Mikhail Fesenko created KAFKA-19603:
---------------------------------------
Summary: Change log.segment.bytes configuration type from int to
long to support segments larger than 2GB
Key: KAFKA-19603
URL: https://issues.apache.org/jira/browse/KAFKA-19603
Project: Kafka
Issue Type: Improvement
Components: core, log
Reporter: Mikhail Fesenko
h2. Description
h3. Summary
Change the data type of *{{log.segment.bytes}}* configuration from *{{int}}* to
*{{long}}* to allow segment sizes beyond the current 2GB limit imposed by the
integer maximum value.
h3. Current Limitation
The {{*log.segment.bytes*}} configuration currently uses an *{{int}}* data
type, which limits the maximum segment size to ~2GB (2,147,483,647 bytes). This
constraint becomes problematic for modern high-capacity storage deployments.

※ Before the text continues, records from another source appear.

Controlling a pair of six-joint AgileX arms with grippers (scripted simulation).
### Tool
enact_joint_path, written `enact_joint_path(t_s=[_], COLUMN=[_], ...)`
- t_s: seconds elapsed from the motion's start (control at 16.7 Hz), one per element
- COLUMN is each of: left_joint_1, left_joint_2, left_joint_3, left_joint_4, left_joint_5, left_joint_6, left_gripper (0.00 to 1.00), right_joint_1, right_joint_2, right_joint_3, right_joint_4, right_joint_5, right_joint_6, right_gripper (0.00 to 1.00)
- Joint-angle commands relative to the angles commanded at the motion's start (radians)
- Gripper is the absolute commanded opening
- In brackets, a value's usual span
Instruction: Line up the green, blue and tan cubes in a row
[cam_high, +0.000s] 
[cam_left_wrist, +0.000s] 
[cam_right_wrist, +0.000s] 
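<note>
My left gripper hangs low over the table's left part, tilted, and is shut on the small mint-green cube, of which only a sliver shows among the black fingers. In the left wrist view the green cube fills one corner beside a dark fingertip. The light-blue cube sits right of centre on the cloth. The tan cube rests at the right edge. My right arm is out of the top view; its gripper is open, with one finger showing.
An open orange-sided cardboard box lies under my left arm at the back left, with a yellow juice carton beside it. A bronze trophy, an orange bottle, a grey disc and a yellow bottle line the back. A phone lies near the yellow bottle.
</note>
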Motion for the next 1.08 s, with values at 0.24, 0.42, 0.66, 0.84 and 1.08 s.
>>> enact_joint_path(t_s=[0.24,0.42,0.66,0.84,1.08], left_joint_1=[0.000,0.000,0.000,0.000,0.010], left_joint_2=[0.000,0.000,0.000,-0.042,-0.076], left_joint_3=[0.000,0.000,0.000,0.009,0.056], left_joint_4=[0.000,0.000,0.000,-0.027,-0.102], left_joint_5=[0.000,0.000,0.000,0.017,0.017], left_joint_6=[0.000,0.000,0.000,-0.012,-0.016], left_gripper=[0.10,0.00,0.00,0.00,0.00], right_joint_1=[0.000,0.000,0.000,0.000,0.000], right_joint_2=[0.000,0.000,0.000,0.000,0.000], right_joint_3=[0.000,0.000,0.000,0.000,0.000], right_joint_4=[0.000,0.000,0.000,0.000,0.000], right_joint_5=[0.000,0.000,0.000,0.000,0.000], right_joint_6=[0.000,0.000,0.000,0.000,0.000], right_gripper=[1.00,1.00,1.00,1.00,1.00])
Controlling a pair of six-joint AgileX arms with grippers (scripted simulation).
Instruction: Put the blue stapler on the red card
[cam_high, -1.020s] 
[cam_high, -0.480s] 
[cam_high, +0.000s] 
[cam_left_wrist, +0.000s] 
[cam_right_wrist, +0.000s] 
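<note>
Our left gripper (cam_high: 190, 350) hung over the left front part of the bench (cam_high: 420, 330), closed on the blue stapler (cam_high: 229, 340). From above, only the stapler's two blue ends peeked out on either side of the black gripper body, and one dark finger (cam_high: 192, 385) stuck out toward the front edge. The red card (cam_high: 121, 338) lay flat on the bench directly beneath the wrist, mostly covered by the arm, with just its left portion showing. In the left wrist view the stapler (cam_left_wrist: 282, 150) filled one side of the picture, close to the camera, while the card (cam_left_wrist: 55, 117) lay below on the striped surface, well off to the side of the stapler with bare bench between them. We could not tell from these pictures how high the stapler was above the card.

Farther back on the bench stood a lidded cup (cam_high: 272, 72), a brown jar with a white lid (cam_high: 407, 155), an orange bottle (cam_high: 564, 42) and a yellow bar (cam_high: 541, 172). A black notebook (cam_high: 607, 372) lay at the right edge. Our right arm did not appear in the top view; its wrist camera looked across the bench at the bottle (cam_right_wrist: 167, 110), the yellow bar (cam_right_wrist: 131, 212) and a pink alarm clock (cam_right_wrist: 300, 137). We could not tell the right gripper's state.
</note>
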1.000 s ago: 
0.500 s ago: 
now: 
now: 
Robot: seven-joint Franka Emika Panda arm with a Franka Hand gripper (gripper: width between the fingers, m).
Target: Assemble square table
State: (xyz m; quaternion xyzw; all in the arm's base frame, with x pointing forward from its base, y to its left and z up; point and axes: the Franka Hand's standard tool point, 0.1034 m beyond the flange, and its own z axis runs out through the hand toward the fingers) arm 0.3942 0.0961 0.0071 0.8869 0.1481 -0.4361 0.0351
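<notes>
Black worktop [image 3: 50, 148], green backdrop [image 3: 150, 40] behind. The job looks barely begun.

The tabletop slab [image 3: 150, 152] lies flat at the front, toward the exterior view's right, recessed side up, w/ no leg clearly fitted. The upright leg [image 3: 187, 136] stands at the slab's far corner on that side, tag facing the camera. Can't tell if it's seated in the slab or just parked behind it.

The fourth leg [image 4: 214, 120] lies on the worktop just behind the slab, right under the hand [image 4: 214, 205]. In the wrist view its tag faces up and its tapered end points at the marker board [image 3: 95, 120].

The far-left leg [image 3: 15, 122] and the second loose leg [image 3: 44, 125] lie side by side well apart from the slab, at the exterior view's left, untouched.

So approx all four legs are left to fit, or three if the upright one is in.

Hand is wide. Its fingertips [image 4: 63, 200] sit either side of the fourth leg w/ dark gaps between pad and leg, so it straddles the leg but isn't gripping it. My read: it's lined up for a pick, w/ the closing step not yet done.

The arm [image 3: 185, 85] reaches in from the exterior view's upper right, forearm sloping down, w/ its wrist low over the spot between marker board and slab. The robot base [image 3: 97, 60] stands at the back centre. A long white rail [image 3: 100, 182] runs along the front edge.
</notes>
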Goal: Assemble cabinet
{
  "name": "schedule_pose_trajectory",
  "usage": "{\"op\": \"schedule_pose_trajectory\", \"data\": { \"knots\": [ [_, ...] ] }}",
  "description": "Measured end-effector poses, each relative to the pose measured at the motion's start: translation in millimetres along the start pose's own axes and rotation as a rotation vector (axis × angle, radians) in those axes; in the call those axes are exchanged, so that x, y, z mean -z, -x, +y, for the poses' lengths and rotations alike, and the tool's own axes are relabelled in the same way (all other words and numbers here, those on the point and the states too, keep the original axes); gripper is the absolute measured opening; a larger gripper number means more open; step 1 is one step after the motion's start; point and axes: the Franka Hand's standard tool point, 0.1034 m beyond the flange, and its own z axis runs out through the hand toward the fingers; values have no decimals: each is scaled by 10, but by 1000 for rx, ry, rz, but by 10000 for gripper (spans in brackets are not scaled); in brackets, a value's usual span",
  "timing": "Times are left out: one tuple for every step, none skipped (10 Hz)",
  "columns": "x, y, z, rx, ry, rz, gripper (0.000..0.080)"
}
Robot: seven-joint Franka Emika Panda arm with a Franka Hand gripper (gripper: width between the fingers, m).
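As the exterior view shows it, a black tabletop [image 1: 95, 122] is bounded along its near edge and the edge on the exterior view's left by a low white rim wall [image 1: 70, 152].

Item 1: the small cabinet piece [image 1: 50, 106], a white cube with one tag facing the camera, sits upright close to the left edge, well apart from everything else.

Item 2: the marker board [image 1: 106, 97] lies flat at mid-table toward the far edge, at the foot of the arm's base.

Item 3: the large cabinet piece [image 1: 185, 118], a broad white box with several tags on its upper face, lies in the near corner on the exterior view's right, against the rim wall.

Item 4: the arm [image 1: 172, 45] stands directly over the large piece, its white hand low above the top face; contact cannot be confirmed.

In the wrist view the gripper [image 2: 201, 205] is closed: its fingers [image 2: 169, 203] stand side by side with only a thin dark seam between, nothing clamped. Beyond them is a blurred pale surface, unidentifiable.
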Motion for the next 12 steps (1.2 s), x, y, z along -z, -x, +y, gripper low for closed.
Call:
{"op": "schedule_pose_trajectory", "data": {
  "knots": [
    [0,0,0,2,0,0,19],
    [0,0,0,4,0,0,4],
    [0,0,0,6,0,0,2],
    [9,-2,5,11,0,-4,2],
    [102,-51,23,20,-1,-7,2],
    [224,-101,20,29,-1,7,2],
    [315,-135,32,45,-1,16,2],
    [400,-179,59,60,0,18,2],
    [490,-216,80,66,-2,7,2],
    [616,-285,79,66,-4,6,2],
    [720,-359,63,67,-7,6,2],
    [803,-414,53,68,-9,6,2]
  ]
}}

h3. Background: Kafka Log Segment Structure
Each Kafka topic partition consists of multiple log segments stored as separate
files on disk. For each segment, Kafka maintains three core files:
* {*}{{.log}} files{*}: Contain the actual message data
* {*}{{.index}} files{*}: Store mappings between message offsets and their
physical positions within the log file, allowing Kafka to quickly locate
messages by their offset without scanning the entire log file
* {*}{{.timeindex}} files{*}: Store mappings between message timestamps and
their corresponding offsets, enabling efficient time-based retrieval of messages
h3. Motivation
# {*}Modern Hardware Capabilities{*}: Current deployments often use
high-capacity storage (e.g., EPYC servers with 4×15TB drives) where 2GB
segments are inefficiently small
# {*}File Handle Optimization{*}: Large Kafka deployments with many topics can
have 50-100k open files across all segment types (.log, .index, .timeindex
files). Each segment requires open file handles, and larger segments would
reduce the total number of files and improve caching efficiency
# {*}Performance Benefits{*}: Fewer segment rotations in high-traffic
scenarios would reduce I/O overhead and improve overall performance. Sequential
disk operations are much faster than random access patterns
# {*}Storage Efficiency{*}: Reducing segment file proliferation improves
filesystem metadata performance and reduces inode usage on high-volume
deployments
# {*}Community Interest{*}: Similar requests have been raised in community
forums (see [Confluent forum
discussion|https://forum.confluent.io/t/what-happens-if-i-increase-log-segment-bytes/5845])
h3. Proposed Solution
Change *{{log.segment.bytes}}* from *{{int}}* to *{{long}}* data type, allowing
segment sizes of 3-4GB or larger to better align with modern storage
capabilities.
h3. Technical Considerations (Raised by Community)
Based on dev mailing list discussion:
# {*}Index File Format Limitation{*}: Current index files use 4 bytes to
represent file positions within segments, assuming 2GB cap (Jun Rao). This
means:
** {{.index}} files store offset-to-position mappings using 4-byte integers
for file positions
** If segments exceed 2GB, position values would overflow the 4-byte limit
** Index format may need to be updated to support 8-byte positions
# {*}RemoteLogSegmentMetadata Interface{*}: Public interface currently uses
{{int}} for {{segmentSizeInBytes}} and may need updates (Jun Rao)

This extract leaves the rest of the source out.